◆ What the task requires
Return the data verbatim, without pictures.

◆ Recorded data
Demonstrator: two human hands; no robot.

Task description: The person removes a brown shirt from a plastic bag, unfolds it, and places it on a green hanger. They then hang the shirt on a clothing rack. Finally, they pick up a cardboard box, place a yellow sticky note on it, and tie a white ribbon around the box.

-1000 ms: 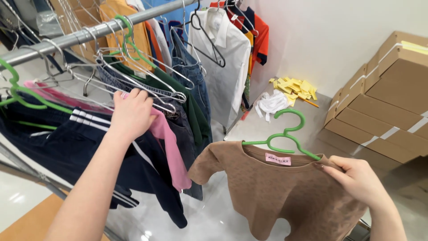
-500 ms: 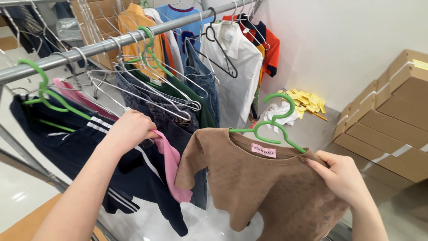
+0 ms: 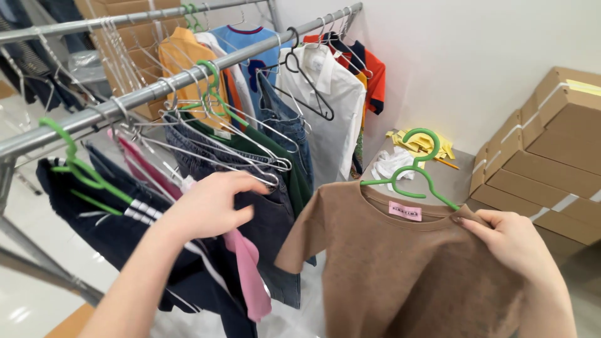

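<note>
Hanging upright from right hand (image 3: pixel 513 241), brown shirt (image 3: pixel 400 275), hanger hook (image 3: pixel 421 141) up.

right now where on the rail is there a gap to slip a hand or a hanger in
The clearest gap on the rail is beside the left hand, between the pink garment and the dark jeans. Bare wire hangers crowd the rail above it. The right hand holds the brown t-shirt clear of the rack.

My right hand (image 3: pixel 513 241) holds a brown shirt (image 3: pixel 400 269) on a green hanger (image 3: pixel 416 175) by its shoulder; my left hand (image 3: pixel 210 203) parts clothes on the rail (image 3: pixel 156 91).
</note>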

◆ Exercise answer
Demonstrator: two human hands; no robot.

Task description: The person removes a brown shirt from a plastic bag, unfolds it, and places it on a green hanger. They then hang the shirt on a clothing rack. Finally, they pick up a cardboard box, place a yellow sticky note on it, and tie a white ribbon around the box.

-1000 ms: 
-500 ms: 
+0 ms: 

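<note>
Hanging upright from right hand (image 3: pixel 513 241), brown shirt (image 3: pixel 400 275), hanger hook (image 3: pixel 421 141) up.

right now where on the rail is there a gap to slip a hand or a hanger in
The clearest gap on the rail is beside the left hand, between the pink garment and the dark jeans. Bare wire hangers crowd the rail above it. The right hand holds the brown t-shirt clear of the rack.

My right hand (image 3: pixel 513 241) holds a brown shirt (image 3: pixel 400 269) on a green hanger (image 3: pixel 416 175) by its shoulder; my left hand (image 3: pixel 210 203) parts clothes on the rail (image 3: pixel 156 91).
</note>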

Work on this exercise is complete.